Required work: With the pictures omitted, set down exactly the lines from the one that contains "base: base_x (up" through the last line of the data.

★ ★ ★

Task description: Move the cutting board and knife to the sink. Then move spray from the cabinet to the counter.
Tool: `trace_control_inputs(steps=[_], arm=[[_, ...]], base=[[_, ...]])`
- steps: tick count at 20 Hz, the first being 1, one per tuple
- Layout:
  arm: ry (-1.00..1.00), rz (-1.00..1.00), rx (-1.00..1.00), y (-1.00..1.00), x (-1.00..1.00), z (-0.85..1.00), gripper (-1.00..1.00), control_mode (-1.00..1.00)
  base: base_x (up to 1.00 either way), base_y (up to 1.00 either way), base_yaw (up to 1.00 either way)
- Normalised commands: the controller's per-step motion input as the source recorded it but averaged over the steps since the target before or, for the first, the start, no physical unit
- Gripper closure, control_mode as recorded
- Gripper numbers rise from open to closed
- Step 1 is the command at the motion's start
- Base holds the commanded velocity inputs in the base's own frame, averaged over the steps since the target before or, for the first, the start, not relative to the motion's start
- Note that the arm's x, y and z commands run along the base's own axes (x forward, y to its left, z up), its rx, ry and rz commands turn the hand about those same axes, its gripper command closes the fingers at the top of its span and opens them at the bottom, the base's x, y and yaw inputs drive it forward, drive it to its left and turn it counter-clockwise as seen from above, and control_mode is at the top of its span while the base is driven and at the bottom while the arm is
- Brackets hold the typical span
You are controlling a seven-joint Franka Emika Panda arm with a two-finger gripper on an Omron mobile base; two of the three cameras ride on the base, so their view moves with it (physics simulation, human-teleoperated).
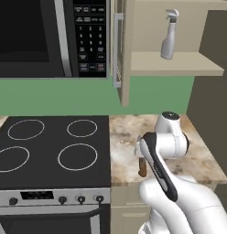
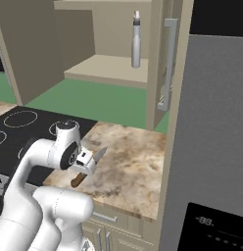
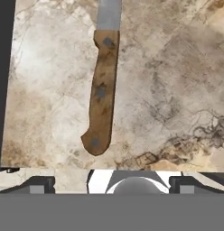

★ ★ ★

Solution to this task:
  base: base_x (up to 1.00 either way), base_y (up to 1.00 either way), base_yaw (up to 1.00 either way)
- Normalised commands: the controller's per-step motion input as the source recorded it but averaged over the steps since the target before or, for the first, the start, no physical unit
- Gripper closure, control_mode as recorded
- Gripper numbers rise from open to closed
- Step 1 is the command at the motion's start
- Base holds the commanded velocity inputs in the base's own frame, averaged over the steps since the target before or, for the first, the start, not relative to the motion's start
- Note that the arm's x, y and z commands run along the base's own axes (x forward, y to its left, z up), its rx, ry and rz commands turn the hand about those same axes, its gripper command closes the fingers at the top of its span and opens them at the bottom, the base's x, y and yaw inputs drive it forward, drive it to its left and turn it counter-clockwise as seen from above, and control_mode is at the top of its span while the base is driven and at the bottom while the arm is
- Brackets hold the typical span
You are controlling a seven-joint Franka Emika Panda arm with a two-finger gripper on an Omron mobile base; two of the three cameras ride on the base, so their view moves with it (physics simulation, human-teleoperated).

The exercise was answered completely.